Crude oil prices drop or the adjustment price fell to gasoline wholesale prices began to loosen

Yesterday (May 9th), the domestic refined oil price adjustment window was officially opened. However, due to the international oil prices continued to fall on the 6th, to close at 97.18 US dollars a barrel, the industry have been optimistic about the possibility of raising oil prices in the short term. According to Treasure Island's latest market monitoring yesterday, the petrol wholesale price of some oil giants in southern China is bright and steady. The turnover of gasoline is 100 to 200 yuan per ton, and the price starts to loosen.

When the price adjustment window opened on the 9th, when the time condition of “22 working days” was met, the price change rate of crude oil in the three places declined slightly, but Xu Xu, an analyst at Treasure Island, pointed out that the rate of change was still as high as 6.77% at 4%. Above the red line, the theoretical price adjustment is still valid.
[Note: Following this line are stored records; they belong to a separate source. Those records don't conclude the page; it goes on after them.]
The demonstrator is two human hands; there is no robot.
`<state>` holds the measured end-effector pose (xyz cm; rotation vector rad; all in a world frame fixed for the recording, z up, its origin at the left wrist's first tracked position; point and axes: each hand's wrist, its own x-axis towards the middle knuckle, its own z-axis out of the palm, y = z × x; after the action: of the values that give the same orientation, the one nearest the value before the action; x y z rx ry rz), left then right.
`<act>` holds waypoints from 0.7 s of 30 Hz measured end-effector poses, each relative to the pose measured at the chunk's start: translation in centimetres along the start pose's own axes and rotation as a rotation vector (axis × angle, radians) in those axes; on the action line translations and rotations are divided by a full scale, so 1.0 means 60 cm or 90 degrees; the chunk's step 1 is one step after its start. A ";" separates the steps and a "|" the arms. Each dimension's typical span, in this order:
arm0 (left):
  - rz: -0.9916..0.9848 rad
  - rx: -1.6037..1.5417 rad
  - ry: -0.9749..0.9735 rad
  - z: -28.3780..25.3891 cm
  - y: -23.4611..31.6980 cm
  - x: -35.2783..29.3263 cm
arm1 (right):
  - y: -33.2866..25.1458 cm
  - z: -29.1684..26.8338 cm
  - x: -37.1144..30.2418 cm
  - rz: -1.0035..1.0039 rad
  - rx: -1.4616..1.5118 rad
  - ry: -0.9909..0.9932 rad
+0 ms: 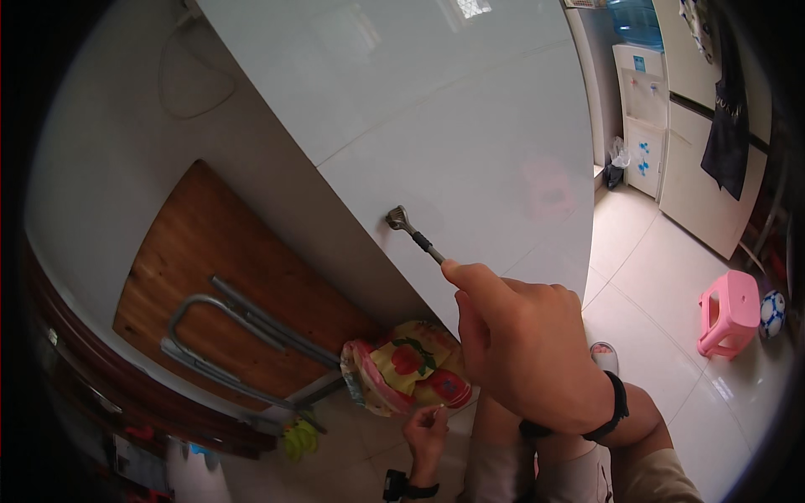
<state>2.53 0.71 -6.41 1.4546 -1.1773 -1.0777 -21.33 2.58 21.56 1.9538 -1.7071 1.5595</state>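
My right hand [537, 348] is closed around the handle of a slim metal hand tool [426, 243]. This tool has a rounded, ribbed head and a dark band on its shaft; its exact kind is unclear. The head is at the white tiled wall [470, 126], near the wall's left edge, and whether it touches is hard to tell. Lower down, my left hand [426, 436] is closed in a pinch, with a tiny pale bit showing at the fingertips that I cannot make out. Just beyond it lies a colourful bag with fruit pictures [411, 365].
A wooden folding table [226, 293] with metal legs leans on the left. Green bananas [300, 438] are near its foot. To the right are a pink stool [729, 314], a ball [772, 314], a water dispenser [644, 126] and a fridge [700, 184].
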 end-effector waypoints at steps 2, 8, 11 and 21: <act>0.029 -0.040 -0.015 0.005 0.006 0.000 | 0.004 -0.005 0.009 -0.002 0.000 -0.018; 0.083 -0.031 -0.037 0.017 -0.008 0.010 | 0.025 0.003 0.073 -0.041 0.042 0.133; 0.068 -0.032 -0.036 0.023 -0.001 0.009 | 0.030 -0.006 0.059 -0.038 0.024 0.107; 0.100 -0.002 -0.035 0.026 0.020 0.007 | 0.033 -0.038 0.014 0.018 -0.039 -0.122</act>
<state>0.87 -0.04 -5.55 1.3138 -1.3054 -1.0157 -24.40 2.79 22.23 2.1167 -1.8363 1.3501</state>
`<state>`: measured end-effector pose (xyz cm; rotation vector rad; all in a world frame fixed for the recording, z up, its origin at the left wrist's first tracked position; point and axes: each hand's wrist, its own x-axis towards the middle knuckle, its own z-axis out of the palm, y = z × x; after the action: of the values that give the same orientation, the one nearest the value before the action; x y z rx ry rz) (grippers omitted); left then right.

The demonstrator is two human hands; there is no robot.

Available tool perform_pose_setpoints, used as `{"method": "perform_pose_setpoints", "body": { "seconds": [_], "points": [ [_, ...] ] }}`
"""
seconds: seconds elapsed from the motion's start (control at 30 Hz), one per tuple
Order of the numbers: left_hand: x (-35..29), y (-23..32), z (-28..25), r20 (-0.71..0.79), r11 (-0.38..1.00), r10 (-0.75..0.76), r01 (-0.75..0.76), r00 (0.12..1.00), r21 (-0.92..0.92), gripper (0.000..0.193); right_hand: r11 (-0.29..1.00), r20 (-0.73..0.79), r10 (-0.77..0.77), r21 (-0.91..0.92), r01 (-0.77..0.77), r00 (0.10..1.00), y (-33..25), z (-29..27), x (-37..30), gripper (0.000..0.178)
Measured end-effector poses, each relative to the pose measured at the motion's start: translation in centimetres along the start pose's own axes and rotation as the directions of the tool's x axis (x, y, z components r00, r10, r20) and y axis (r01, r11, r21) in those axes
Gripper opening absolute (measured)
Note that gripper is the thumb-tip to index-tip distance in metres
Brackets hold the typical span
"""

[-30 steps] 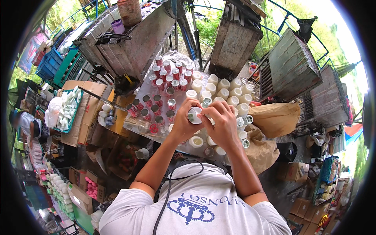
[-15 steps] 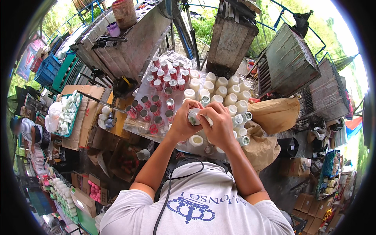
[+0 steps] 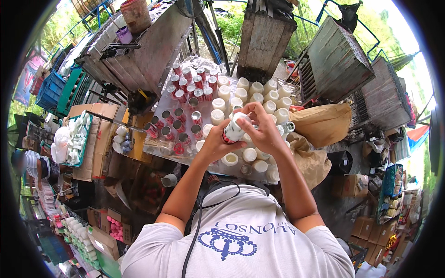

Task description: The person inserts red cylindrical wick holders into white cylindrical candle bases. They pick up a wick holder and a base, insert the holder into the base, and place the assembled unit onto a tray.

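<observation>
Between my hands, above the work table [image 3: 155, 146], is a pale candle-like cylinder [image 3: 235, 128] with a dark and red pattern round its lower part. My left hand [image 3: 216, 142] wraps its lower side. My right hand [image 3: 263, 127] closes round its upper end, fingers over the top. Just beyond and to the right stand rows of cream-white candle-like cylinders [image 3: 243, 84], a few partly hidden by my hands. To the left stand several red-patterned cylinders with silvery tops [image 3: 187, 74], and nearer ones that look like open-topped red-patterned containers [image 3: 179, 114].
Brown paper [image 3: 320, 125] lies at the table's right side. Metal cabinets [image 3: 264, 41] stand beyond the table, with a large metal box [image 3: 143, 60] at the far left. A green tray of white pieces [image 3: 79, 136] rests on cardboard at left. Another person [image 3: 34, 162] is at far left.
The cylinder in my hands has tilted, now showing its white side and red base. My right hand has shifted up over its top. The whole view has shifted slightly.
</observation>
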<state>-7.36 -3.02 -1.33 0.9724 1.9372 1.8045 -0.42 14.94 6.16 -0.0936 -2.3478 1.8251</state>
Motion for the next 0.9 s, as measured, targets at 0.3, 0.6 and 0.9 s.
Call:
{"method": "perform_pose_setpoints", "body": {
  "seconds": [0.3,0.6,0.9],
  "points": [
    [1.6,-0.9,-1.8,-0.044,0.991,0.004,-0.009,0.999,-0.132,0.062,0.935,-0.113,-0.190,0.282,0.215,0.975,2.2,1.5,1.5,0.046],
    [-2.9,-10.1,-13.4,-0.503,0.939,-0.177,-0.007,0.846,-0.343,0.042,0.965,0.005,0.220,0.143,-0.218,0.976,6.1,1.8,0.3,0.054],
    [-4.2,-18.0,-26.1,-0.811,0.964,0.002,0.214,0.585,0.156,0.050,0.695,0.104,0.211,-0.716,-0.075,0.972,14.1,6.2,-2.3,0.050]
  ]
}}
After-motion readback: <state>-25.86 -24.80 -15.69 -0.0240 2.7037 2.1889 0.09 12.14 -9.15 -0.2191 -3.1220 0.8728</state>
Due to the successive setbacks in international crude oil, if the practice is followed, the National Development and Reform Commission will continue to postpone the time for price adjustments until the rate of change of oil prices in the three places falls back to less than 4%. At the same time, the two major corporations are applying for a reduction in the consumption tax for refined oil products. In the later period, the country or the downstream share the pressure of the refinery costs. Therefore, the price adjustment is quite variable.

“Although the domestic refined oil price adjustment window was officially opened this week, but the outer disk of crude oil prices decline is alarming, the price adjustment may be stranded, the market outlook, still depends on the trend of crude oil may be.” Zhao Xu said.

The market expects WTI oil prices to bottom this week or around $95/barrel and wait for a rebound. If disappointing economic data will exacerbate the market's concerns about the slowdown in global economic growth, the dollar will continue to strengthen, and further pressure on risky assets such as crude oil. At that time, New York's oil price may fall to the US$90/bbl mark.

The price of diesel oil is still strong. Yesterday, the wholesale price of Sinopec gasoline in the Guangdong market was stable, but the actual turnover was 100 to 150 yuan per ton. Guangdong PetroChina also offers 200 yuan per ton of gasoline. The price of diesel oil in Huizhou CNOOC fell by 0.02 yuan per liter, and the price of gasoline fell by 0.03 yuan per liter.

In addition, the price of gasoline in Shandong Province has fallen rapidly. Dongying Area Shida, Lijin, Hualong, Zibo Jincheng, HSBC, Gaoqing Hongyuan, Binzhou Jingbo, Jinan Great Wall and Huaji II, Dezhou Hengyuan, Qingdao Anbang, and Rizhao Shida SINOPEC There is a downward adjustment, ranging from RMB 40 to RMB 400 per ton.

Zhao Xu told the "Daily Economic News" reporter, now, there are disagreements on the wholesale prices of gasoline and diesel, and diesel has become tense. Due to rising demand and power shortages in East China and South China, resources tend to shrink. With regard to prices, it will continue to maintain its high level and it will be difficult to loosen in the short term. The sales policy of the oil companies is still dominated by controlled sales, and multiple regions have stopped for distribution, only for terminals.

However, the gasoline market can be said to be "heavy fire." Downstream purchases are prudent, and they are more demand-driven. The gasoline market, which should have entered the peak season, has yet to show signs of active trading. Although the quotes of the oil companies are stable, they are more favorable in terms of quantity and prices. The prices are loosened and the prices are light and difficult to change.

According to Li Bing, analyst of Zhuo Chuang Information Technology, the international crude oil prices have successively declined, and the domestic refined oil market has a strong wait-and-see atmosphere. The NDRC’s expectation of lowering refined oil prices has weakened. Gasoline prices in some regions have begun to decline, stimulating shipments, and overall market volume has remained at a low level. Affected by the shortage of diesel resources, the oil companies still implement the strategy of controlling sales, and the prices are mainly firm for the time being. In the short term, it is difficult for the market to make big changes.